A não abertura do posto nesta terça-feira surpreendeu usuários. No portão de entrada foi afixado um cartaz que informava o horário normal de funcionamento, mas não fazia menção à suspensão das atividades nem informava quando o serviço será retomado.

De acordo com a Secretaria Municipal da Saúde (SMS), servidores do posto entraram em contato com usuários que tinham consultas agendadas para remarcá-las. No entanto, a dona de casa Marlise Ferreira Lencina, 24 anos, foi surpreendida ao chegar à unidade e encontrar o portão trancado na tarde desta terça-feira. Moradora de uma área próxima ao posto, ela diz ter ouvido barulho de movimentação de carros e motos na segunda-feira.

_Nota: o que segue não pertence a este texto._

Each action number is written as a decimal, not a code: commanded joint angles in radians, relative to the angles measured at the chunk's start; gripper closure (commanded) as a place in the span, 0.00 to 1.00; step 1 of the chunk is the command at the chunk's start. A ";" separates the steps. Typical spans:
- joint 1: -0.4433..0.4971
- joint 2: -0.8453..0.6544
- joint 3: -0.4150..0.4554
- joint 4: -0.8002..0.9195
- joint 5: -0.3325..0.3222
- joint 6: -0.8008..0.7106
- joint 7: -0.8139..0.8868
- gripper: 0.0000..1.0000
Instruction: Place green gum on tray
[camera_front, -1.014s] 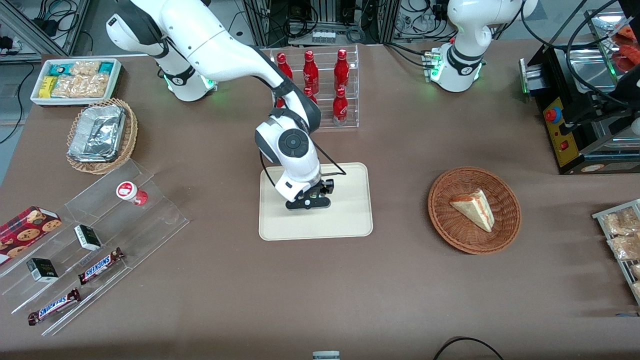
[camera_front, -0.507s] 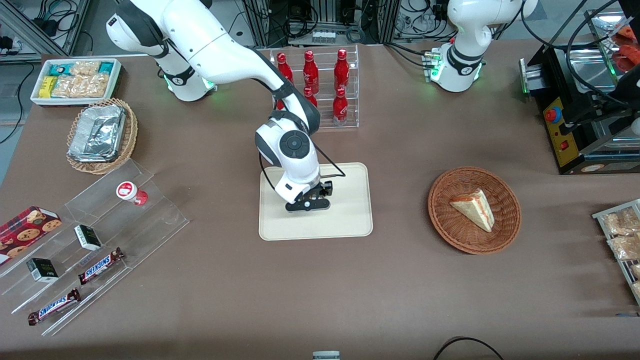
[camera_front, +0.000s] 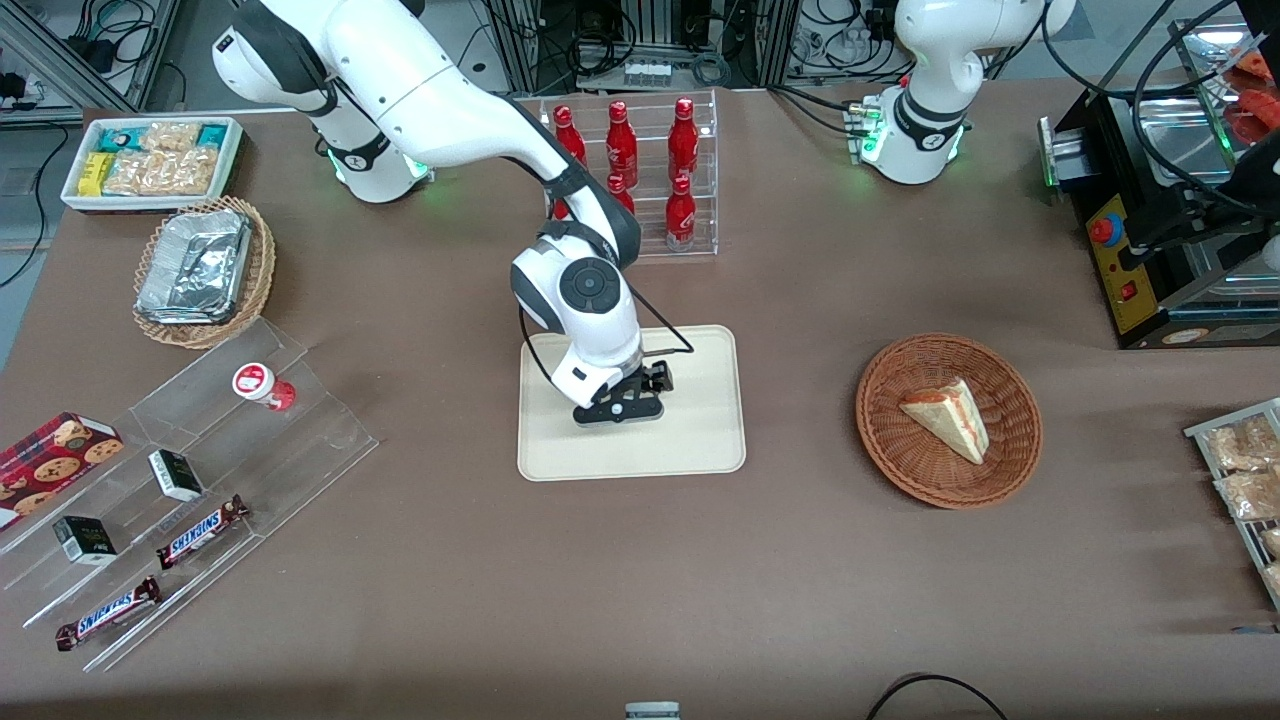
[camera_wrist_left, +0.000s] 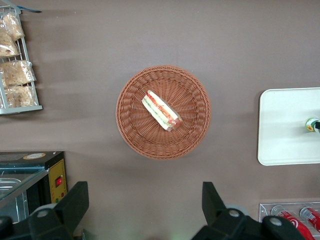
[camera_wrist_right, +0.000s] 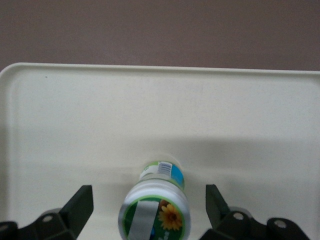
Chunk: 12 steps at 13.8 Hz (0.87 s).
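Gripper: the right arm's gripper (camera_front: 618, 408) hangs low over the tray, pointing down. In the right wrist view its two fingers (camera_wrist_right: 80, 205) stand wide apart, one on each side of the bottle, with a clear gap on both sides. It grips nothing.

Green gum: the small white bottle (camera_wrist_right: 156, 206) with a green-and-white flower lid and a bluish label band stands upright on the tray, between the spread fingers and touching neither. In the left wrist view a sliver of it (camera_wrist_left: 313, 124) shows on the tray. In the front view the gripper hides it.

Tray: the cream rectangular tray (camera_front: 700, 440) lies flat on the brown tabletop (camera_front: 600, 580), near the middle, nearer the front camera than a clear rack of red bottles (camera_front: 650, 170).

Toward the working arm's end: a clear stepped stand (camera_front: 300, 440) holds a red-lidded bottle (camera_front: 262, 385), small dark boxes and Snickers bars (camera_front: 200, 530).

Toward the parked arm's end: a round wicker basket (camera_front: 890, 440) holds a wedge-shaped sandwich (camera_front: 947, 415), well apart from the tray.
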<state>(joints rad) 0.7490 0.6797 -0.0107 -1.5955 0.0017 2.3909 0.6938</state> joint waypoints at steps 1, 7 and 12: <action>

— Eu tinha consulta marcada. Não sabia que ia estar fechado — disse.

Um morador das proximidades informou que são constantes os assaltos nas proximidades do posto, principalmente em uma parada de ônibus localizada em frente ao prédio, do outro lado da rua.

De acordo com informações da SMS, ainda não está definida a data da reabertura do posto, pois os servidores teriam sofrido abalos psicológico e emocional com o roubo. O caso está sendo investigado pela 20ª Delegacia de Polícia.

Em novembro do ano passado, outro enfermeiro havia sido agredido, em um assalto à unidade Domênico Feoli, no bairro Rubem Berta, na Zona Norte. O crime provocou o fechamento do posto por três dias. No mês anterior, a Unidade de Saúde Barão de Bagé, no bairro Vila Jardim, também na Zona Norte, resultou na suspensão dos atendimentos por cinco dias úteis. Neste caso, também, uma médica foi agredida com coronhadas. No ano passado, na média, a cada quatro dias uma unidade de saúde da Capital foi fechada devido à violência.